So what else to do? The politically active amongst us will try legislation. As you can see, most of the states have passed laws regulating spam. Some states even allow you to sue spammers for cash if you can prove in small claims court that it was unsolicited. If you read the different laws, you'll wonder why the spam in your state doesn't follow any of the regulations. That's because these laws are rarely enforced, as it is too easy for 'small-time' UCE spammers to operate. Law enforcement would be overwhelmed trying to deal with it all.

So now you're at home, the laws aren't being enforced, and spammers have figured ways around your e-mail program's rule set. There are even people who have written elaborate programs and statistical analysis theories about spam that still get some of it. I myself manage several domains, one of which gets a lot of spam, and I get all of the bleed-over from defunct accounts. Someone at Chaos Theory pointed me to a neat service that filters spam.

Cloudmark Spamnet is a Peer-to-Peer spam filtering service that I've been using for a few months. It works the same way as Kazaa and other file-sharing programs do, only you share 'spam' lists. If you get a piece of spam, you click on the "Block" button in the Cloudmark program which then generates a unique mathematical serial number for that spam. Then if anyone else who is running Spamnet gets that mail, it automatically gets flagged as spam and moved to the appropriate folder and/or deleted. Its kind of neat, you have everyone working together to identify spam, and everyone benefits from it. Of course there are two drawbacks: One is that is people classify spam differently - one persons' spam is another persons treasure; The second is that it only works with Outlook 2000 or XP (Not Outlook Express). However, it does work very well. I had a few false positives at first (mainly due to the fact that I am subscribed to several e-mail lists on Bugtraq), but its been near 100% accurate.

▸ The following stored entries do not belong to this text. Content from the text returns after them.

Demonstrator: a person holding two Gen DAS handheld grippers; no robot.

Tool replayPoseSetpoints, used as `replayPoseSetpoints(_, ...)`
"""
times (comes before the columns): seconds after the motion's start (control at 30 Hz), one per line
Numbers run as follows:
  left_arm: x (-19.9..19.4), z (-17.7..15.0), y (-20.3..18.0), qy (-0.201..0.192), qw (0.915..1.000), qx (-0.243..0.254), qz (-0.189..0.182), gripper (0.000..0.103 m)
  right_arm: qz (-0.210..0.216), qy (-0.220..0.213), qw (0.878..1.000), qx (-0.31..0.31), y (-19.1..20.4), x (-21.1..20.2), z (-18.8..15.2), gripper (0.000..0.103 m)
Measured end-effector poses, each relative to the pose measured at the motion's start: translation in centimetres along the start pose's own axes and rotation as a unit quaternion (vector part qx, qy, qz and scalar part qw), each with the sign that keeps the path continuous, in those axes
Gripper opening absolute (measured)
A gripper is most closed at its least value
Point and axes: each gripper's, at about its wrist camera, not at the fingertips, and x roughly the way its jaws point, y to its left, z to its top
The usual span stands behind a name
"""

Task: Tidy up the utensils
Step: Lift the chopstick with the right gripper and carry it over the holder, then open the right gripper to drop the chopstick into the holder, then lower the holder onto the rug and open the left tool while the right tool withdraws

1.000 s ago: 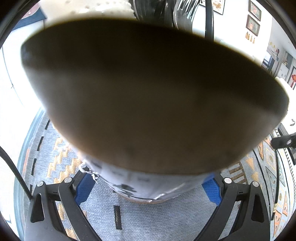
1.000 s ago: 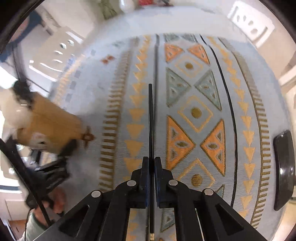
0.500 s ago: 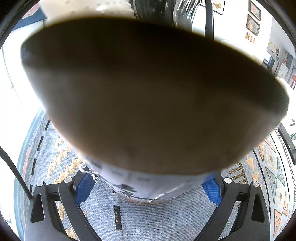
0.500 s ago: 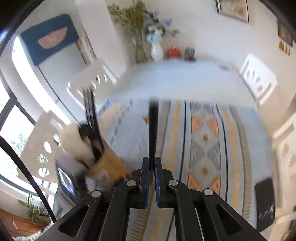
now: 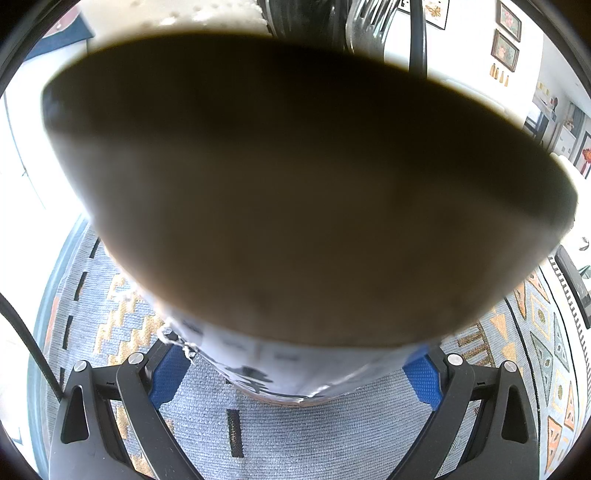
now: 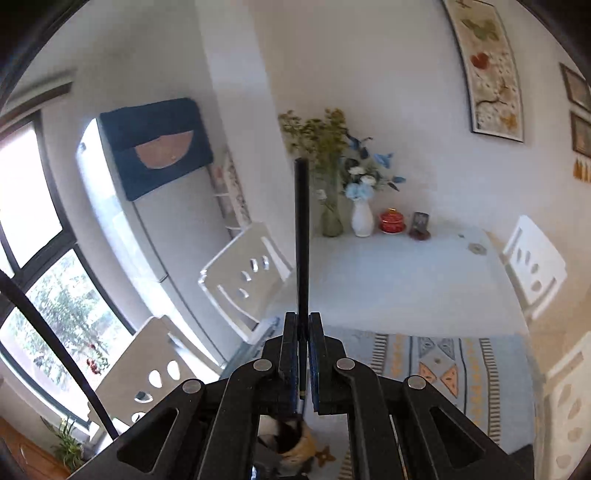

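Here my left claw (image 5: 295,365) has its blue textured pads (image 5: 168,373) pressed on the sides of a rounded tan utensil holder (image 5: 295,206), which fills most of that frame as a blurred brown bulge with a pale printed band at its base. Dark utensil handles (image 5: 310,18) show at its top edge, and the grey woven patterned cloth (image 5: 325,439) lies below. My right claw (image 6: 303,332) is clamped tight on a slim, straight black stick-like utensil (image 6: 301,236) standing up the frame's centre. The holder (image 6: 291,443) peeks out low, beneath those fingers.
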Motion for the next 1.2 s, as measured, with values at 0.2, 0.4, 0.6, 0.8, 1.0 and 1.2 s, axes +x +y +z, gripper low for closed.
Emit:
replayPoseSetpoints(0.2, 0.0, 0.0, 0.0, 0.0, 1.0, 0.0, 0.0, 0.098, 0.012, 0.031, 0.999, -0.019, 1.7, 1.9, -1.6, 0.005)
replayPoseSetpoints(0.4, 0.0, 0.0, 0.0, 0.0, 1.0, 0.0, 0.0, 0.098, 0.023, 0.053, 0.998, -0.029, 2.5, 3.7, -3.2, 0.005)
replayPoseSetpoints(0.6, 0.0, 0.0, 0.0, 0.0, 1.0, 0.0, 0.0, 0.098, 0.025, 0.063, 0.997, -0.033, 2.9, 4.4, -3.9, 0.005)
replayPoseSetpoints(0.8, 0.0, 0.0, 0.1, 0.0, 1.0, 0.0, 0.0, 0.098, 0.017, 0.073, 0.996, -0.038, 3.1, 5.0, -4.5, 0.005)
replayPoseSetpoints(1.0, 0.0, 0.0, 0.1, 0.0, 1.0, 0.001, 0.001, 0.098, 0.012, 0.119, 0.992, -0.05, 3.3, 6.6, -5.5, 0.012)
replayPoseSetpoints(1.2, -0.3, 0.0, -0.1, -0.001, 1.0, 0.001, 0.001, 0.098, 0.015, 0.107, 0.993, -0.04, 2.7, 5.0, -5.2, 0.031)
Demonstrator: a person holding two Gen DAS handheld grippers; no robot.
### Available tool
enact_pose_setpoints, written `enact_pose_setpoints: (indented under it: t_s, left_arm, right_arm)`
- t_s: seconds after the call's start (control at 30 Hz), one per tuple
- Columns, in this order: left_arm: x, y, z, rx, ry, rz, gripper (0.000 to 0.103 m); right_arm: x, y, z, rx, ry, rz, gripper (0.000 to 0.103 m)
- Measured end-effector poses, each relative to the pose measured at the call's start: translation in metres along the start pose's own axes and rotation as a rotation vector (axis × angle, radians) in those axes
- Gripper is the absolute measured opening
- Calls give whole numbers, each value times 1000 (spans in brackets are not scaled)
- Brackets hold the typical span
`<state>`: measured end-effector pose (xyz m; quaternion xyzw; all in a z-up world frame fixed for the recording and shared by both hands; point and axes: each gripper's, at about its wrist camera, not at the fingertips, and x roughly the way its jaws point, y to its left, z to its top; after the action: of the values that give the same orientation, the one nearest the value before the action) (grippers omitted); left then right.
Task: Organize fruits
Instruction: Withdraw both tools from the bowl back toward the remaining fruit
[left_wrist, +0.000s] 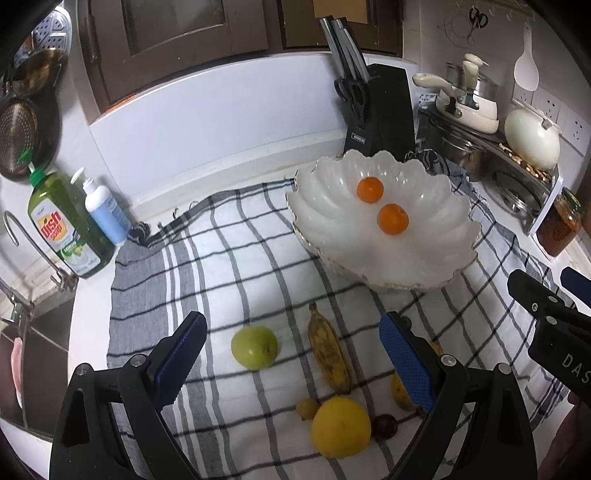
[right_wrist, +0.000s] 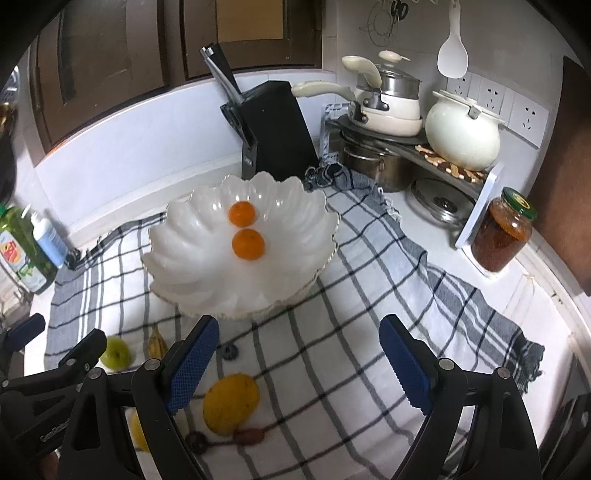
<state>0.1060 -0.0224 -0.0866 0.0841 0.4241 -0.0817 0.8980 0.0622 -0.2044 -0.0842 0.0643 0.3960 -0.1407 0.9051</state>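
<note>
A white scalloped bowl (left_wrist: 388, 258) (right_wrist: 177, 280) stands on a checked cloth (left_wrist: 229, 258) and holds two oranges (left_wrist: 370, 189) (left_wrist: 393, 219). In front of it on the cloth lie a green apple (left_wrist: 254, 347), a spotted banana (left_wrist: 328, 354), a large yellow fruit (left_wrist: 340, 426) (right_wrist: 231, 402), a small yellow fruit (left_wrist: 306, 408) and a dark round fruit (left_wrist: 384, 426). A second banana (left_wrist: 400, 395) is half hidden by a finger. My left gripper (left_wrist: 291, 321) hangs open above the apple and banana, holding nothing. My right gripper (right_wrist: 299, 325) is open and holds nothing, just in front of the bowl.
A black knife block (left_wrist: 380, 110) stands behind the bowl. A rack of pots (right_wrist: 388, 110) and a jar (right_wrist: 502, 232) are at the right. A dish soap bottle (left_wrist: 62, 229), a pump bottle (left_wrist: 105, 210) and a sink (left_wrist: 33, 354) are at the left.
</note>
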Motion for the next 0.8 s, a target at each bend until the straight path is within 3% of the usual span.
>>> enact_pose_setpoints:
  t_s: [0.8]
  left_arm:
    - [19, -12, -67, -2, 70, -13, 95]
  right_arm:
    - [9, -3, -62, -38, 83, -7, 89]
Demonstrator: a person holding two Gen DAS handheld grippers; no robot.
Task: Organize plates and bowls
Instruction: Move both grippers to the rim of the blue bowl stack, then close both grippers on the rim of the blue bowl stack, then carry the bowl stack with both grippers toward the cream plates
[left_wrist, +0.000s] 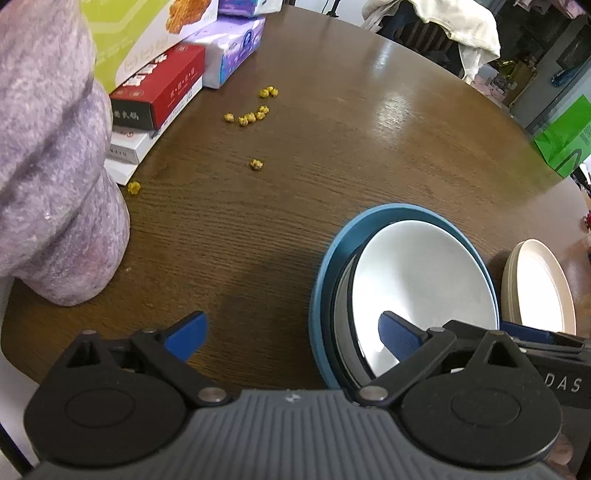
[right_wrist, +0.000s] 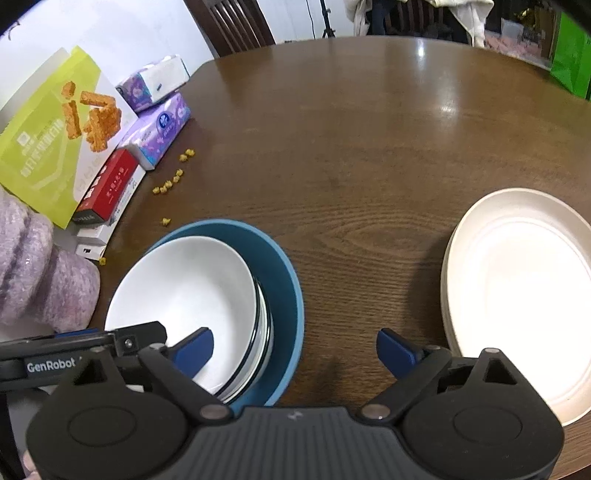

Earthlink and other ISPs now offer spam protection (its usually opt-in, that means you have to turn it on), as do many of the 'free' web-based e-mail services.

Maybe we should start tracking spammers down and sending them to North Korean Concentration Camps. Oh wait, I forgot - the North Korean's (along with the Iraqi's) situation is our fault. Oh well, what a better place to send them - well maybe they could join the human shields who are headed over to Iraq...

Tuesday, January 21, 2003

It's Battlefield 1942 Day

I am just about recovered from the LAN gaming party I attended with James over at Hell In A Handbasket. Took us two hours to get started, I swear I only get invited to these things for my Network Engineering skills. (I think I said that before). We played from 6:00PM to 3:00AM - and by the end of the evening, James did pretty well. He certainly was nice Sniper-fodder for me on the Omaha Beach level of Battlefield 1942. In fact, you can see James in action here. He's the Brit doing the head bobbing.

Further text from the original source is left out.